🤖 AI Summary
This work addresses the limitation of existing learning-from-demonstration approaches, which often neglect contact force information and consequently struggle to safely and consistently reproduce manipulation tasks under force constraints. The authors propose a one-shot, multimodal learning framework that automatically encodes and reproduces force-aware motion primitives by integrating kinematic and force signals through multimodal probabilistic segmentation and adaptive weighted fusion. The key innovation lies in extending the elastic mapping formulation into a convex optimization model that explicitly incorporates external force constraints, thereby unifying the treatment of spatiotemporal and force modalities.
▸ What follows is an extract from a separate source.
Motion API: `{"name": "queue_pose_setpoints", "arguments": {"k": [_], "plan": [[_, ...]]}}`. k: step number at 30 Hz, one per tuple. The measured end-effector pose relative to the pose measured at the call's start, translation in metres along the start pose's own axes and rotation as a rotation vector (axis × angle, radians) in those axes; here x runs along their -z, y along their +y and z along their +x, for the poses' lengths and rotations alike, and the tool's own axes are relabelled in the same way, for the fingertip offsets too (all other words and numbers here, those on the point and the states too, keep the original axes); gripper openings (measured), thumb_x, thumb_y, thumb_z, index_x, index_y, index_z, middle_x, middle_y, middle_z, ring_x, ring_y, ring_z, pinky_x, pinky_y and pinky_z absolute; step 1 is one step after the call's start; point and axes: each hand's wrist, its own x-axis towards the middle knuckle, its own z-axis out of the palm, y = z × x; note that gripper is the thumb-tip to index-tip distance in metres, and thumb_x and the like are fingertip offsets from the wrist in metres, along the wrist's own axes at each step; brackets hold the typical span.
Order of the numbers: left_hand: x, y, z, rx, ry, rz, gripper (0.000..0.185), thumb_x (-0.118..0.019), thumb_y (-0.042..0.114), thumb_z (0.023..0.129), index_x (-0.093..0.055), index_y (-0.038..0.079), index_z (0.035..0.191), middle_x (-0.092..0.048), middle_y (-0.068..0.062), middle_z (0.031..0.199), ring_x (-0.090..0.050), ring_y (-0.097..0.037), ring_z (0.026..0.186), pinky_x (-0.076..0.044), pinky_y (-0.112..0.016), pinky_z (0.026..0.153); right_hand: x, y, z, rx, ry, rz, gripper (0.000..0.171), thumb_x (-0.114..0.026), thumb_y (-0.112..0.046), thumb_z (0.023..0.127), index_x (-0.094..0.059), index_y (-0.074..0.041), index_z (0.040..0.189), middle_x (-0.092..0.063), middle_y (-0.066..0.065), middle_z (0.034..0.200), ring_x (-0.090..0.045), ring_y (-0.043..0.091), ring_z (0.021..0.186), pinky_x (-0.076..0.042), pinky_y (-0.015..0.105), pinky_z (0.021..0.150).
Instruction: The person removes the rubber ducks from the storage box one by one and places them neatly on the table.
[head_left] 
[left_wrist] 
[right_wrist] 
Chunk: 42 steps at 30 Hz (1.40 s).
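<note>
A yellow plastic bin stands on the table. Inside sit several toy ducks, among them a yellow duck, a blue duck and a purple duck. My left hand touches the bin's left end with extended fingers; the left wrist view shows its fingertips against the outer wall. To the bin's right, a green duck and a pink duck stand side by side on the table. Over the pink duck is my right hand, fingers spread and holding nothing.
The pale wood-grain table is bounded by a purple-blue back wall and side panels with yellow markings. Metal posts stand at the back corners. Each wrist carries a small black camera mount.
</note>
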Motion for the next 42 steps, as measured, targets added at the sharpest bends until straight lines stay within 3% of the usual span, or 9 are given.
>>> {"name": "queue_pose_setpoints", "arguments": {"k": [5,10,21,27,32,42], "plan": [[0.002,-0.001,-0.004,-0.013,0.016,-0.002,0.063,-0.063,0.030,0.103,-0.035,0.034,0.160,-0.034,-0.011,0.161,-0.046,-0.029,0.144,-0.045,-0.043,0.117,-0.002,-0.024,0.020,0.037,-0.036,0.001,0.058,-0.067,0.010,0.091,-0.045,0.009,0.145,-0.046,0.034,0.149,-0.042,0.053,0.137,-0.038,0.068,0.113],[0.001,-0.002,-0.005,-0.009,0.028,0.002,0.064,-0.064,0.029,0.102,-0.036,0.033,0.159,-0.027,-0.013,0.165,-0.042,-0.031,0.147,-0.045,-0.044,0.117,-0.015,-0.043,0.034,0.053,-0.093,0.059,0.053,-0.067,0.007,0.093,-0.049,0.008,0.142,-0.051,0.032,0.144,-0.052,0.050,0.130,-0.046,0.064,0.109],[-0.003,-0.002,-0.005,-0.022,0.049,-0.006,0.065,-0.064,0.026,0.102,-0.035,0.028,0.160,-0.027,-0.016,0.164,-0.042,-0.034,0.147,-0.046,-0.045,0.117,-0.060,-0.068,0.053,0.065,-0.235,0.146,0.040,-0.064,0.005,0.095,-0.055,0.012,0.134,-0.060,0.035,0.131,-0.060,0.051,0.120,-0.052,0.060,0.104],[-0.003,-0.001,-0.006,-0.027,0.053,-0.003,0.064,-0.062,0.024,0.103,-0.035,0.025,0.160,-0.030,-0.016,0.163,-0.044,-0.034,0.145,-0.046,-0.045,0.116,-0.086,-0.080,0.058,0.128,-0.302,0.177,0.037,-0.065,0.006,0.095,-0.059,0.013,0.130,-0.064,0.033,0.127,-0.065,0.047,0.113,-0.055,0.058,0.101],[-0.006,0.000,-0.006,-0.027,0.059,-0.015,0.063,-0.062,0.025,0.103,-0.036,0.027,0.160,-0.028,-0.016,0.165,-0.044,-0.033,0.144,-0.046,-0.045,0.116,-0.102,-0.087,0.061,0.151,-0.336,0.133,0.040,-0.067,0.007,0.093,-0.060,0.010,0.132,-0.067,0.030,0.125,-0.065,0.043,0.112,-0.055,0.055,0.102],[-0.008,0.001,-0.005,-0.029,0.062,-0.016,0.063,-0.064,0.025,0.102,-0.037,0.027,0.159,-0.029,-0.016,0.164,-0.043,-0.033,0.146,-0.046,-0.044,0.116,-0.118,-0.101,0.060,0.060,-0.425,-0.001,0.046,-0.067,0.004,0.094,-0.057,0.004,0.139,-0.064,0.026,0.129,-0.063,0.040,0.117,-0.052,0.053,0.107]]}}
Evaluated on five real-world manipulation tasks, the method demonstrates robust segmentation capabilities, high-fidelity force-aware reproduction, and strong cross-platform generalizability.
📝 Abstract
Robotic manipulation tasks often require simultaneous reasoning over motion and contact forces, yet most Learning from Demonstration (LfD) methods model only spatial trajectories and neglect force interactions with the environment. This limitation reduces robustness and can lead to unsafe or inconsistent task reproduction in force-constrained settings. We propose a novel one-shot multimodal LfD framework for the segmentation, encoding, and reproduction of force-inclusive demonstrations. First, we introduce a multimodal probabilistic segmentation method that adaptively weighs spatial and force modalities over time, enabling the automatic extraction of force-aware motion primitives. Second, we extend the elastic maps representation to incorporate external force constraints during skill encoding and formulate a convex optimization procedure for learning force-consistent trajectory models. The resulting skills reproduce both motion and contact characteristics from a single demonstration while promoting safer execution by accounting for demonstrated force profiles. We validate our approach on five real-world manipulation tasks across two distinct force-sensing configurations: wrist force sensing on a UR5e with a Robotiq 2f-85 gripper and finger force sensing on a Kinova Gen3 with an Openhand Model O gripper. Experimental results demonstrate robust multimodal segmentation, accurate force-aware reproduction, and cross-platform generality.